Now that AA meetings have to be held digitally, people are breaking in and harassing recovering alcoholics
The coronavirus pandemic has completely altered life for most Americans and everything from college lectures to Alcoholics Anonymous (AA) meetings have been moved to video conferencing platforms like Zoom. While Zoom lets people communicate face-to-face without worrying about exposure to the coronavirus, users may have something else to worry about: "Zoom-bombing."
Several Zoom users have reported uninvited attendees have hacked into their meetings – including confidential and sensitive AA meetings.
When a local AA group from St. Paul, Minnesota decided to hold its regular Saturday morning meeting on Zoom, members were subjected to pornography and racial slurs from an unknown attendee.
"How do you have an anonymous meeting with a bunch of people you don't have last names for?" a meeting member named Steve told CBS News. "We were trying to figure that out. We published the Zoom ID through email and on a website and one of the people that wanted to attend didn't know about the password and it was tweeted [to them.]"
That is apparently how the "hacker" was able to enter the meeting, Steve said.
Once inside the Zoom meeting, Steve recognized most attendees – but suddenly someone hit the "present mode" button to share their screen and took over the meeting. "[They] start popping in pictures of pornography," Steve said. The group kicked the person out, but once they had the ID, they were able to rejoin the meeting, again and again.
"A bunch of people were like, 'How did you even find this?' And the response was a racial epithet and, 'You published it on Twitter,'" Steve said.
"Once we got together in a different meeting and got this going, one of the members of our group...was like 'You know, AA has always been safe for me before. There's all sorts of places in my life that haven't been safe. And now, suddenly someone broke in and tried to make that not safe for me,'" Steve said.
Steve said AA is about helping each other – and that's what the group did. "The fact that one of my fellows got to express how scared and hurt she was by that, instead of just going off by herself and not being able to talk about it with somebody else, was the really positive side of this story. People didn't give up," he said.
In New York, members of a Zoom AA meeting described a similarly disturbing scene. Members of the New York Inter-Group Association spoke to Business Insider about a recent hacking. One person said the hacker taunted them, saying "Alcohol is soooo good."
Now, when visitors go to the New York Inter-Group Association website, a popup about dealing with unwanted meeting guests is the first thing they see. The group suggests muting all guests and disabling self-unmuting, then disabling the abuser's video and removing them from the meeting.
These aren't the only Zoom meetings being disrupted – and it's happening worldwide. A meeting at a synagogue in London was subjected to what one attendee called "vile abuse."
"There were about 205 of us logged on – including lots of families with little kids – and suddenly the numbers went up to 243," the attendee, who is a BBC employee, told BBC News. Details of the meeting had been published on the synagogue's website, and one uninvited person started saying anti-Semitic things.
"It was terrifying at what is a really terrifying time anyway," the BBC employee said. "The rabbi didn't realize what was going on until one of the congregants texted him. By then lots of people had taken their children offline," the BBC employee said.
Another woman in the U.K. said her mother's AA Zoom meeting was recently hacked. She tweeted that the hackers said they were from America and told meeting attendees "to drink and that they hate Brits."
"When a seemingly safe space, for those that really need it gets hacked. What are @zoom_us doing about this?" her tweet continued.
Zoom has addressed its platform's vulnerability in the past. Last year, the company experienced both a webcam hacking scandal, and a bug that allowed snooping users to potentially join video meetings they hadn't been invited to, CNET reports.
This month, both the FBI the Electronic Frontier Foundation cautioned users about the software's privacy.
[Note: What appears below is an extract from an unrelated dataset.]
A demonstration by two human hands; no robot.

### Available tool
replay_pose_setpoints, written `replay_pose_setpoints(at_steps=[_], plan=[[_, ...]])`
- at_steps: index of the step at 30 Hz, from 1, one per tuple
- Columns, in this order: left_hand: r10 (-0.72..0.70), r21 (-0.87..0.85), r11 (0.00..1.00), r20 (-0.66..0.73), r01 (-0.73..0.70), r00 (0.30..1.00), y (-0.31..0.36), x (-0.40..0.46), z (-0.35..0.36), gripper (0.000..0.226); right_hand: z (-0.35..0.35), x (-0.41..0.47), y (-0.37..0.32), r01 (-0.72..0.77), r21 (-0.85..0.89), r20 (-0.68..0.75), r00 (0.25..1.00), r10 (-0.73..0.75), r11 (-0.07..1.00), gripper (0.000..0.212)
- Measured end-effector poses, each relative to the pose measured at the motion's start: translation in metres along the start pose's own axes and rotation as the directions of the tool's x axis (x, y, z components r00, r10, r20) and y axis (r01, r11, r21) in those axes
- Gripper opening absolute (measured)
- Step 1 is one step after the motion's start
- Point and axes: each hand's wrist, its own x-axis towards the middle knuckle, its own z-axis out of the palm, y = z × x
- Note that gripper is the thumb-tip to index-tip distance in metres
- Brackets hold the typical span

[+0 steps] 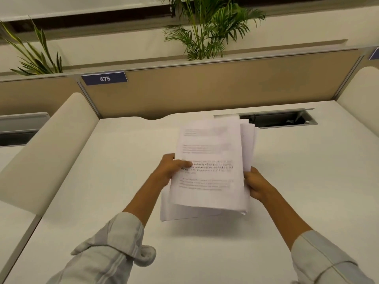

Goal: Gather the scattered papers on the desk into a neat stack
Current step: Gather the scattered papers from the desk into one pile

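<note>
Both hands hold a bundle of thin white printed paper sheets up in the air above the smooth white desk top. You can see the bundle's soft shadow on the desk below it.

The left hand is curled around the left side of the bundle, with its thumb lying on top of the front page. The right hand is curled around the right side, a bit lower down. Both hands are closed on the papers. The bundle sits between the two hands, so neither hand is nearer.

The long side of the pages runs away from the hands, toward the tan cloth wall at the back of the desk. The pages are not lined up yet. Some stick out past the right hand at the top, and some poke out below the left hand at the bottom.

Paper is floppy and slippery, so I think the next job is to tap the edges on the desk to make them even.

No other loose pages show on the desk.
</note>
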Motion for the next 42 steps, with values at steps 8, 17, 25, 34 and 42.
replay_pose_setpoints(at_steps=[8,17,25,34,42], plan=[[0.020,0.208,0.978,-0.203,0.023,0.979,-0.025,0.011,0.032,0.042,-0.010,-0.004,0.000,0.000,0.002,0.042,0.999,0.000,1.000,0.028],[-0.024,0.051,0.998,-0.223,0.036,0.975,-0.024,0.015,0.048,0.064,-0.020,-0.002,-0.006,-0.116,0.158,0.053,0.993,0.109,0.981,0.050],[0.091,0.047,0.996,-0.320,-0.080,0.943,-0.022,0.018,0.059,0.023,-0.068,-0.009,-0.011,0.006,-0.113,-0.097,0.995,-0.017,0.994,0.040],[0.189,0.793,0.604,-0.231,0.072,0.954,-0.077,0.015,0.102,0.068,-0.132,-0.030,-0.027,0.061,0.116,-0.410,0.912,-0.008,0.991,0.049],[0.156,0.918,0.379,-0.190,0.119,0.969,-0.086,0.025,0.123,0.056,-0.142,-0.044,-0.014,0.046,0.149,-0.420,0.907,0.021,0.988,0.049]])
The FBI said it had received "multiple reports of conferences being disrupted by pornographic and/or hate images and threatening language."
At least two schools in Massachusetts reported Zoom-bombing incidents – one in which an uninvited individual yelled profanities and shouted the teacher's home address, and another in which the individual displayed swastika tattoos on the screen.
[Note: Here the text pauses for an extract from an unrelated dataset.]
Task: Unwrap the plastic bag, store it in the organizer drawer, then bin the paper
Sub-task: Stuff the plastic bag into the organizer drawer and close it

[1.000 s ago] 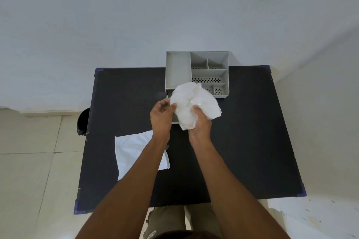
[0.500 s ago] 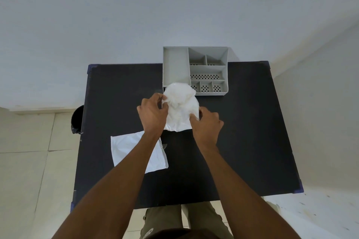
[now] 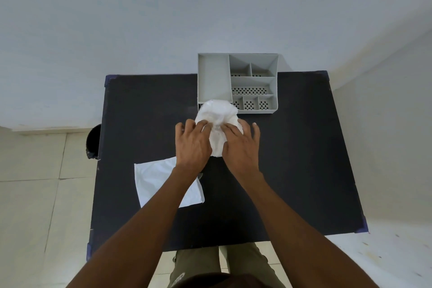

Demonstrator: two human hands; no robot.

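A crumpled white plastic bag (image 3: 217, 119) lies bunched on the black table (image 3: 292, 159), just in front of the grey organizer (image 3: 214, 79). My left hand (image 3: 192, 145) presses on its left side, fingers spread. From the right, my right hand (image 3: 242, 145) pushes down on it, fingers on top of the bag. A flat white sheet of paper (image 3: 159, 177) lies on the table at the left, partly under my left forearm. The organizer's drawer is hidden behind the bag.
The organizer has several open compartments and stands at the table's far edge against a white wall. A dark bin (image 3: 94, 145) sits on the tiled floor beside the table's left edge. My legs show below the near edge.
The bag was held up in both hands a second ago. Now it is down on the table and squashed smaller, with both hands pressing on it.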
The FBI listed several recommendations for making Zoom meetings more secure, such as: Do not make meetings or classrooms public and do not share a link to a teleconference or classroom publicly.
Another tip shared both by the FBI and Zoom is to control screen-sharing to "host only."
While it is believed that in some cases hackers got access to Zoom meeting IDs and passwords, other hackers may be using more intricate methods. Two security researchers recently found a Zoom bug that can be abused to steal Windows passwords, according to TechCrunch.
Two new bugs that can be used on Zoom users' Mac computers to tap into the webcam and microphone were also recently discovered, TechCrunch reports.
CBS News has reached out to Zoom and is awaiting response. Zoom users can submit feedback to the company about hacking or other issues.